Il luogo più familiare all’essere umano fin dall’antichità, il luogo dove ancora oggi è possibile esercitare quotidianamente la condivisione del cibo, è la sala da pranzo, preludio indispensabile affinché la tavola si trasformi da arredo in strumento di comunione.

Cucinare e condividere il cibo a tavola, infatti, sono azioni umane, solo umane, non conosciute dagli altri esseri viventi sulla terra. Sono, di fatto, umanesimo, perché chiamano e richiamano uomini e donne, che cantano il sapore del mondo. E tutto questo in un ritmo umano: non sempre si cucina allo stesso modo! C’è la cucina feriale, in cui ci si nutre con gioia ma nella sobrietà; c’è il pasto, il banchetto che interrompe la ferialità dei giorni per dire l’insperabile, per celebrare ciò che accade poche volte e per grazia; c’è il pasto del bambino che abbisogna di cibi a lui adeguati; c’è il pasto per l’anziano, che richiede una misura e una leggerezza…

Chi cucina ha anche l’arte di differenziare i pasti, perché c’è un pasto per ogni momento. Ma il preparare da mangiare si intreccia con la dimensione spirituale e sociale della condivisione.

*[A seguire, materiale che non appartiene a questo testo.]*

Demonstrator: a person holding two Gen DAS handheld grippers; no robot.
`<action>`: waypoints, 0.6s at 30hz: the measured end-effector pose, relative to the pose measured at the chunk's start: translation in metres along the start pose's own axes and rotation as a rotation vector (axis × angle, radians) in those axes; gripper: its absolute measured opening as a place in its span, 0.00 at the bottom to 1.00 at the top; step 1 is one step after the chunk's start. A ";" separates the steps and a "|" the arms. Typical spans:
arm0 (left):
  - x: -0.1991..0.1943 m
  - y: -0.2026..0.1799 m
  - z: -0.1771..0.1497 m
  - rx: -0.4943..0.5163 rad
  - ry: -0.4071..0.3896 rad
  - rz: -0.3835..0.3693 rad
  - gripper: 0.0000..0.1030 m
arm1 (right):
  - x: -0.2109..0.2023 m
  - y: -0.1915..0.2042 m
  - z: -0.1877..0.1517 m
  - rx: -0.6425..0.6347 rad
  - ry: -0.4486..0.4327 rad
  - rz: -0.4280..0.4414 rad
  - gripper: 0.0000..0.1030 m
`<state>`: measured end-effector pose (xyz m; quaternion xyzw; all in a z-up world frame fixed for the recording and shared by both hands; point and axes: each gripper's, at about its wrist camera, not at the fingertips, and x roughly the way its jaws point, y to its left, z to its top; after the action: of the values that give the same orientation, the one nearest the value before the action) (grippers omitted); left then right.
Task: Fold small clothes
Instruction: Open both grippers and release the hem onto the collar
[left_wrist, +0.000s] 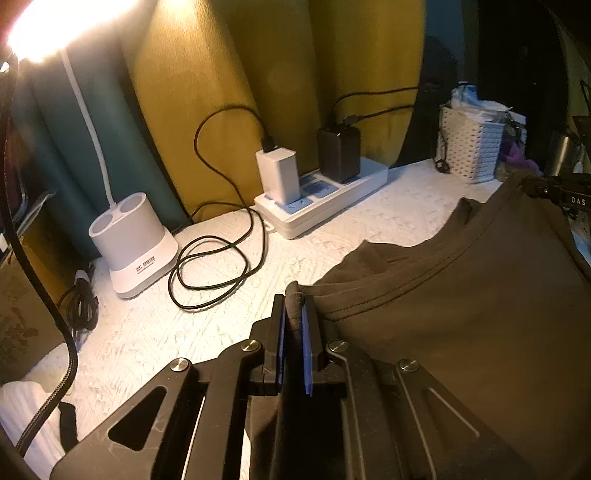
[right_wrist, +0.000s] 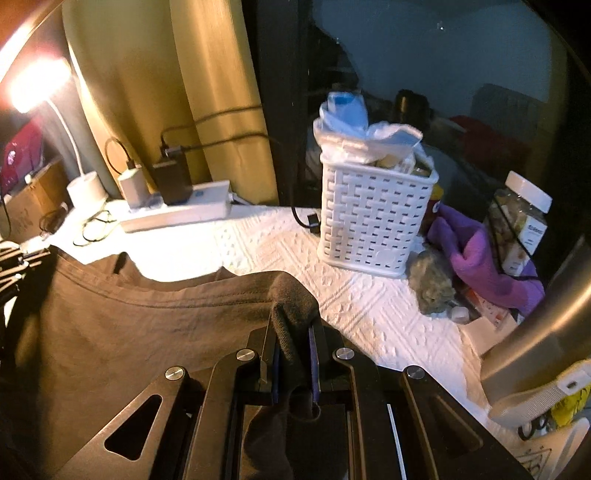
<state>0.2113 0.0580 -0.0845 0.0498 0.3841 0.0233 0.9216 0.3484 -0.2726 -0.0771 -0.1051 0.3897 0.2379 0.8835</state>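
Left wrist view: the left gripper (left_wrist: 294, 314), its blue-padded fingers (left_wrist: 307, 332) drawn close together, pinches a bunched fold of a dark brown cotton T-shirt (left_wrist: 461, 295). The shirt is spread between the two grippers over the white textured desk (left_wrist: 147, 332), collar seam running across its upper edge. A black part of the right gripper (left_wrist: 561, 192) shows at the shirt's far corner. Beyond the shirt stand a white power strip (left_wrist: 325, 199) carrying a white charger (left_wrist: 279, 177) and a black charger (left_wrist: 338, 153), a coiled black cable (left_wrist: 214, 273), and a white lamp base (left_wrist: 133, 245) whose neck rises to a lit lamp head (left_wrist: 37, 29). A white woven plastic basket (left_wrist: 471, 144) stands at the desk's far right.

Right wrist view: the right gripper (right_wrist: 293, 332), likewise nearly closed, clamps a bunched corner of the shirt (right_wrist: 147, 325). The basket (right_wrist: 373, 218), stuffed with plastic bags, stands just ahead of it; beside the basket lie a purple cloth (right_wrist: 476, 262) and a clear jar with a white lid (right_wrist: 521, 225). Yellow curtains (right_wrist: 166, 74) hang behind the desk (right_wrist: 369, 306).
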 end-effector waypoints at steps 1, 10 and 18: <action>0.004 0.002 0.000 -0.008 0.009 0.010 0.06 | 0.005 0.000 0.000 -0.002 0.009 -0.007 0.12; 0.034 0.012 -0.011 -0.038 0.076 0.063 0.06 | 0.043 0.002 -0.011 -0.043 0.091 -0.080 0.12; 0.049 0.030 -0.018 -0.092 0.131 0.111 0.07 | 0.054 -0.004 -0.011 -0.025 0.119 -0.147 0.26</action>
<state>0.2334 0.0927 -0.1284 0.0268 0.4387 0.0953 0.8931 0.3749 -0.2614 -0.1242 -0.1582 0.4299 0.1705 0.8724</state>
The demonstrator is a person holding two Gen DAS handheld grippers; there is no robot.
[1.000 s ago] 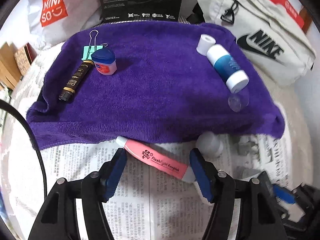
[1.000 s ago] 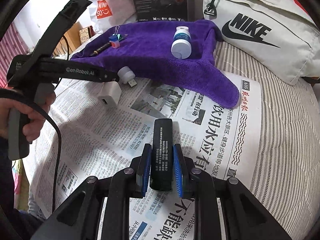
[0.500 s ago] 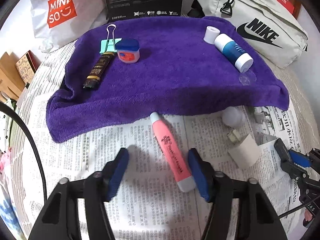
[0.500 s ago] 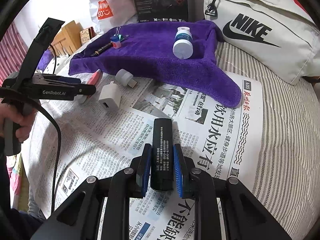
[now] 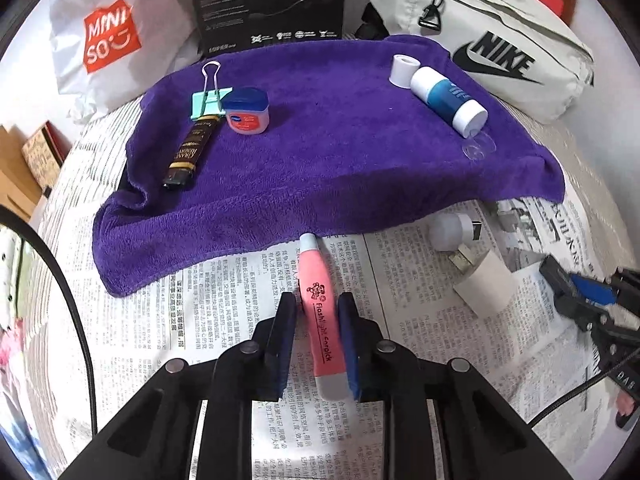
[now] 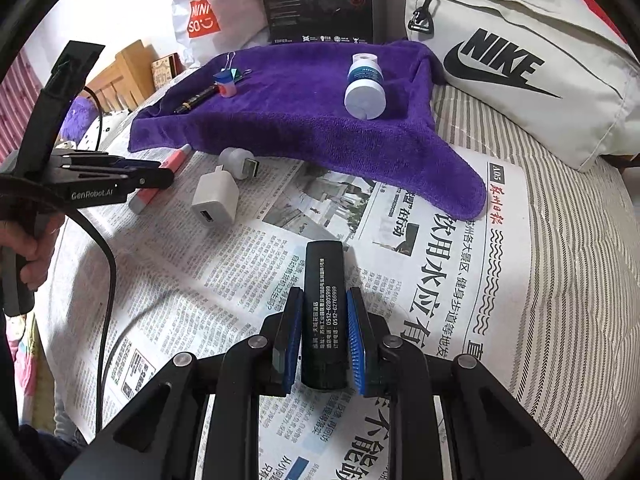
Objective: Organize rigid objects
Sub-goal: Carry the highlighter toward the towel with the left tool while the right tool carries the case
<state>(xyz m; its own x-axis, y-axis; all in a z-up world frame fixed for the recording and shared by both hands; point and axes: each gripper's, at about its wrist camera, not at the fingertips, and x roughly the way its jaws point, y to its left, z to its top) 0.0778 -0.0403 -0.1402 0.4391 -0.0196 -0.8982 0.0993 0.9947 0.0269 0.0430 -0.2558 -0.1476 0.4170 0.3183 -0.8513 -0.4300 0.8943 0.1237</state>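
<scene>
My left gripper [image 5: 318, 312] has closed around a pink flashlight pen [image 5: 320, 312] lying on the newspaper just below the purple towel [image 5: 320, 160]; the right pad touches it, a small gap shows on the left. The left gripper also shows in the right wrist view [image 6: 152, 178]. My right gripper [image 6: 322, 316] is shut on a black lighter [image 6: 323, 312] above the newspaper. On the towel lie a black-gold tube [image 5: 188, 156], a teal binder clip [image 5: 210, 98], a Vaseline jar [image 5: 246, 111], and a blue-white bottle [image 5: 448, 100].
A white USB charger [image 5: 482, 286] and a small white USB light [image 5: 452, 230] lie on the newspaper [image 6: 200, 280] to the right of the pen. A Nike bag [image 6: 520, 60], a black box [image 5: 272, 0] and a Miniso bag [image 5: 108, 36] stand behind the towel.
The left gripper's jaws narrowed from wide open to closing on the pink pen, and it lined up along the pen. The right gripper held the lighter still.
</scene>
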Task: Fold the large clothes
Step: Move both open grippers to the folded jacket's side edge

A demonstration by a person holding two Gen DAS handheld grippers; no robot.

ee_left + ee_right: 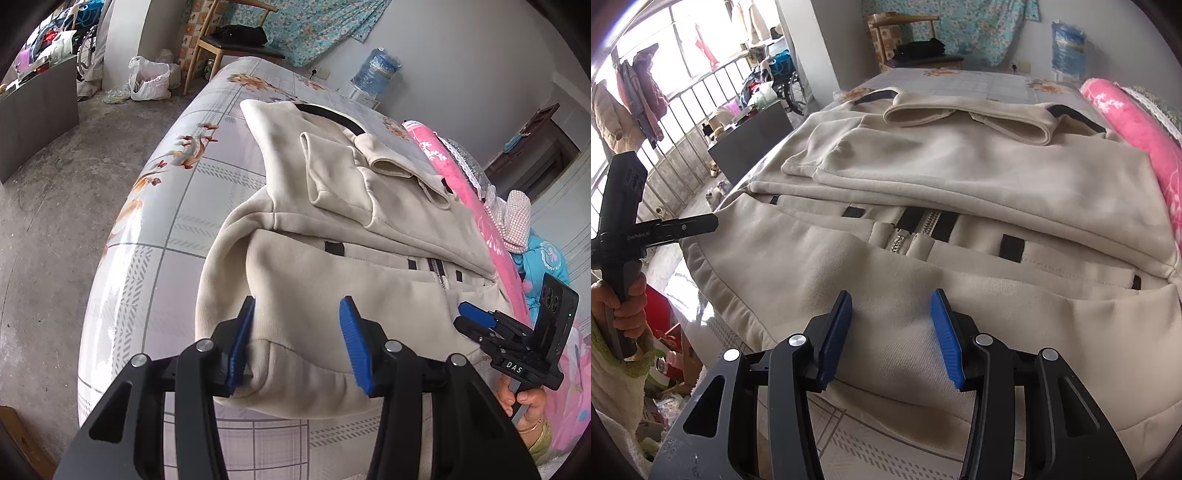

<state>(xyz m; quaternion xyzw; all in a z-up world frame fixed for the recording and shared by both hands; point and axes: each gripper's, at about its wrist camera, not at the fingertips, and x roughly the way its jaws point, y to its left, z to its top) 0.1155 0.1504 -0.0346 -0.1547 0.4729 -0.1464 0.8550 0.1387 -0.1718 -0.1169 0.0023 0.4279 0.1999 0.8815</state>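
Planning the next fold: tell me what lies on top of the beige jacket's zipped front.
Both sleeves lie folded across the jacket, covering the upper zipper; only a short stretch shows. What is under the jacket beyond the bed cover cannot be seen.

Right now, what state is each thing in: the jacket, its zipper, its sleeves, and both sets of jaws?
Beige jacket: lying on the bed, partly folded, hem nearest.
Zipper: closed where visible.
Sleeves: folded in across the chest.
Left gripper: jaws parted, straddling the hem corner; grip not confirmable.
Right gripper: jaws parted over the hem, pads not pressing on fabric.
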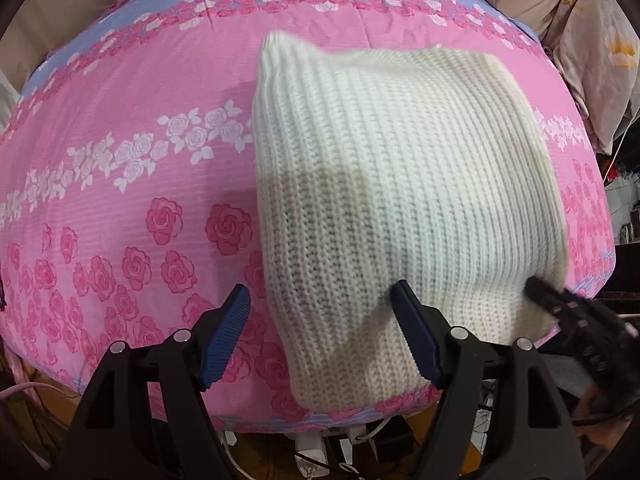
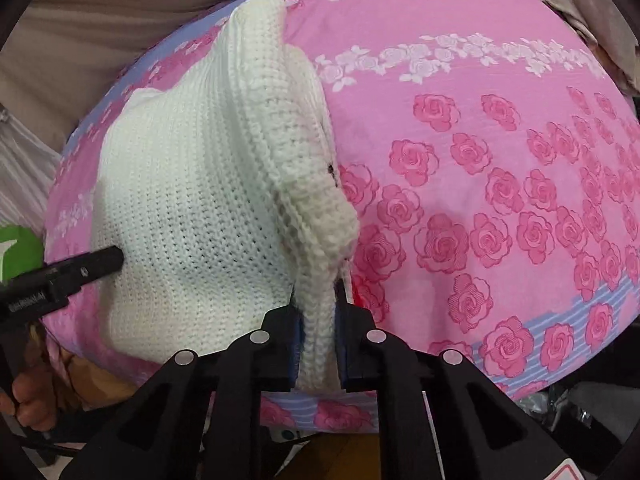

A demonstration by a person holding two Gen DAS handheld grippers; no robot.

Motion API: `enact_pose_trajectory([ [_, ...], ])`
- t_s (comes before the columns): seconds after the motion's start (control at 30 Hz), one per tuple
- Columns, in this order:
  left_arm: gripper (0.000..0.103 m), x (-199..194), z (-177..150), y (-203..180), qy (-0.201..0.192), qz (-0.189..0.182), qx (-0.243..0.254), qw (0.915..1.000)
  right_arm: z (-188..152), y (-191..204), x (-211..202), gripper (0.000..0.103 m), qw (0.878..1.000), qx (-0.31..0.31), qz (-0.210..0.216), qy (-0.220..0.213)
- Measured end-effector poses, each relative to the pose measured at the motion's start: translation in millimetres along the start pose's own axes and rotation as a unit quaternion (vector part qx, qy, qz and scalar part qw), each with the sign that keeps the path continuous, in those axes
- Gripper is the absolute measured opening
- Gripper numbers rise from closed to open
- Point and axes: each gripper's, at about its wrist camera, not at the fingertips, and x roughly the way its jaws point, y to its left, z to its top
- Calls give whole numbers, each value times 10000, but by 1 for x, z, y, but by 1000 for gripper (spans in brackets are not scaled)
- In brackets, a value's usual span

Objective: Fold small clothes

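Note:
A white ribbed knit garment [image 1: 400,184] lies folded on the pink rose-print bed cover [image 1: 120,160]. My left gripper [image 1: 324,320] is open, its blue pads spread over the garment's near left corner, not gripping it. My right gripper [image 2: 318,320] is shut on the garment's thick folded edge [image 2: 316,312] and lifts that edge off the cover. The rest of the garment [image 2: 188,208] lies to its left. The right gripper shows in the left wrist view [image 1: 560,304], blurred, at the garment's right corner. The left gripper's finger [image 2: 96,264] shows in the right wrist view, touching the garment's left side.
The pink cover [image 2: 500,160] spreads wide to the right of the garment. Beige bedding [image 1: 600,40] is piled at the back right. Cables and a power strip [image 1: 320,452] lie below the bed's front edge. A green object [image 2: 16,252] sits at the left.

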Motion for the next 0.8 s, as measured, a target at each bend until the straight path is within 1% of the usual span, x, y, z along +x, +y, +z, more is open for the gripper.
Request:
enact_pose_trajectory([
  [0.03,71,-3,-1,1,-49,-20,-18,10000,3,2,-10,19,9999,35,27,-108],
  [0.1,71,-7,-1,5,-104,-61,-94,9999,9,10,-30,35,9992,-74,-30,-389],
  [0.13,71,-9,-2,7,-135,-108,-148,9997,12,13,-37,40,9984,-161,-133,-529],
  [0.17,71,-11,-2,9,-161,-125,-186,9996,16,17,-41,51,9974,-239,-233,-634],
  [0.2,72,-12,-1,11,-200,-134,-240,9994,21,20,-43,56,9969,-296,-233,-690],
  [0.27,72,-12,0,13,-222,-137,-317,9992,32,18,-38,56,9969,-270,-78,-731],
  [0.33,72,-11,4,12,-212,-122,-359,9991,44,19,-26,56,9974,-210,67,-684],
  [0.37,72,-11,6,12,-232,-116,-379,9989,50,18,-13,50,9979,-199,134,-602],
  [0.4,72,-13,8,11,-263,-110,-382,9989,55,19,-3,22,9984,-208,210,-485],
  [0.43,72,-16,10,10,-321,-110,-366,9988,59,21,3,14,9987,-201,262,-387],
  [0.47,72,-19,13,8,-391,-105,-341,9986,64,24,-1,15,9981,-182,334,-492],
  [0.5,72,-22,16,6,-482,-75,-311,9983,68,30,-13,14,9963,-240,435,-698],
  [0.57,72,-22,20,4,-561,-4,-284,9980,77,40,-40,14,9913,-454,468,-1147],
  [0.6,72,-21,21,3,-564,15,-290,9980,79,41,-45,14,9903,-483,478,-1209],
  [0.63,72,-17,22,3,-543,35,-317,9980,82,39,-43,14,9910,-481,470,-1160],
  [0.67,72,-13,22,2,-500,47,-336,9982,82,33,-31,14,9935,-441,368,-984],
  [0.7,72,-9,21,2,-438,47,-356,9984,80,27,-13,14,9962,-457,199,-719],
  [0.73,72,-4,20,2,-352,8,-395,9986,75,20,12,15,9981,-538,-46,-308],
  [0.77,72,-2,18,2,-294,-23,-428,9986,69,13,25,19,9985,-514,-85,-180],
  [0.8,72,-1,15,2,-263,-87,-455,9986,64,10,20,21,9987,-393,33,-315],
])
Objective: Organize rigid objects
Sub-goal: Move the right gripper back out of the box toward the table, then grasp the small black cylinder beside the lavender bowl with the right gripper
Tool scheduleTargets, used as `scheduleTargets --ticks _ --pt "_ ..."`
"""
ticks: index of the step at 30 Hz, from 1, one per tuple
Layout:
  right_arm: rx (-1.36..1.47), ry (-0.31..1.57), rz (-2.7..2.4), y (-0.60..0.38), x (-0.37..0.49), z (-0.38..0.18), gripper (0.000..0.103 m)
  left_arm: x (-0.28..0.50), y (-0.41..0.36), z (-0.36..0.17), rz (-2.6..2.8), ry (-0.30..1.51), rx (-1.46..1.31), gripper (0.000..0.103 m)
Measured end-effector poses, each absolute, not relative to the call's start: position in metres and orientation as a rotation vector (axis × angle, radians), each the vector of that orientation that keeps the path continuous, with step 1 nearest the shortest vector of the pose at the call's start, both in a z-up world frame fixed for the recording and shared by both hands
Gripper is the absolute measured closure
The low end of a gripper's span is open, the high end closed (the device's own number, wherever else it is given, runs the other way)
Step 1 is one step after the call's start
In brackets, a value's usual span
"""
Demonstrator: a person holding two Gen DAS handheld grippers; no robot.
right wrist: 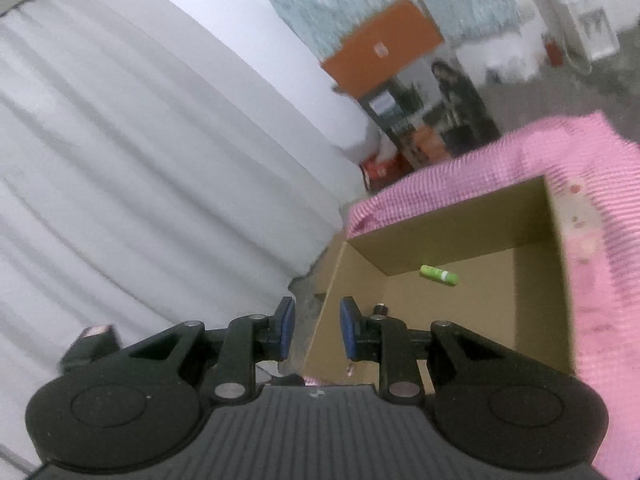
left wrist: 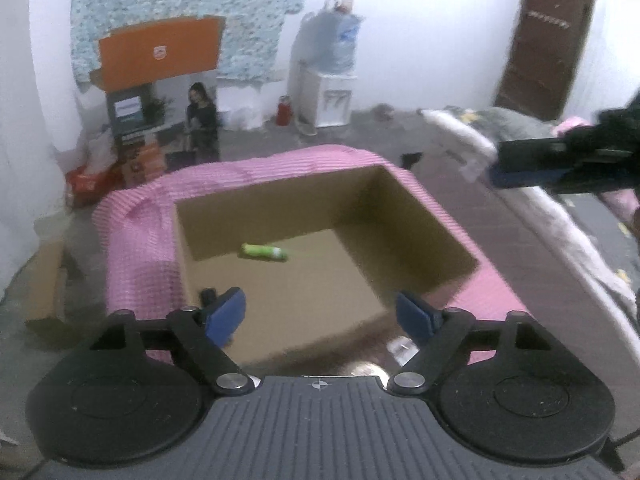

Nella Bibbia, il grande codice della nostra cultura, all’inizio della storia dell’uomo il primo gesto di Dio è dare nutrimento a tutti. La prima dimensione del condividere, della comunità, è il pane mangiato insieme che ci rende compagni (da cum-panis), e stare insieme alla tavola del mondo è la nostra prima vocazione.

È in questo contesto che ho sperimentato il piacere della condivisione con gli altri; infatti, il 14 Febbraio, giorno di San Valentino mi trovavo a Villa Aurora, lontano da casa e dalla mia famiglia, in quel giorno che celebra l’amore sentivo più di altri la distanza da essi. Era sera, ora di cena, quindi mi sono recato a mensa.

Appena varcato l’ingresso, già dalle enormi vetrate che separano l’ingresso dalla mensa, vedevo che c’era un’atmosfera di festa. La sala era addobbata con palloncini colorati a forma di cuore, una musica di sottofondo che creava atmosfera, sui tavoli dei vasi con delle rose, piatti colorati e i ragazzi che prestano il loro servizio alla distribuzione tutti ben vestiti ed eleganti; ci invitano a prendere posto e ci informano che la cena in quell’occasione sarebbe stata servita ai tavoli.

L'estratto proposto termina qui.